Which lines hold the string "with"? Copy each of them from the material below.

○ ○ ○

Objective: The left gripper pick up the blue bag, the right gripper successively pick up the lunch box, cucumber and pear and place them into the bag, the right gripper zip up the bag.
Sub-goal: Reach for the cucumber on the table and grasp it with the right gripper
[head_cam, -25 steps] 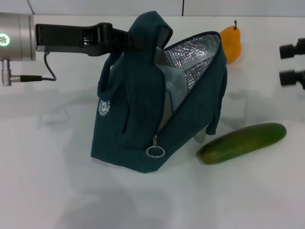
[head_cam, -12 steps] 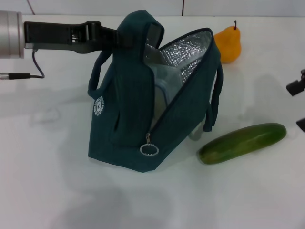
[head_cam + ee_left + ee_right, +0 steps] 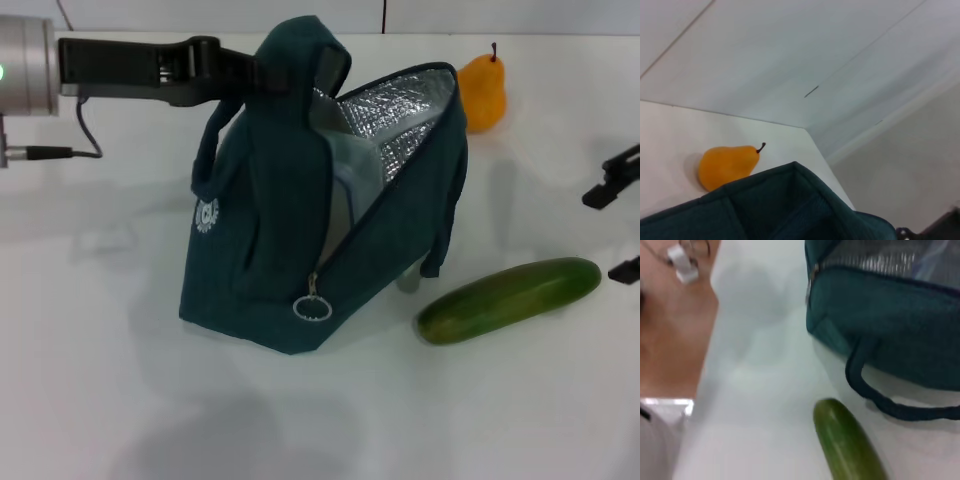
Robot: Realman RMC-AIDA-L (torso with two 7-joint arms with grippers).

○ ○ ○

Output
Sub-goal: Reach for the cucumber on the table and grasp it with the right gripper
Robot: Realman RMC-AIDA-L (torso with two 7-joint arms with grippers).

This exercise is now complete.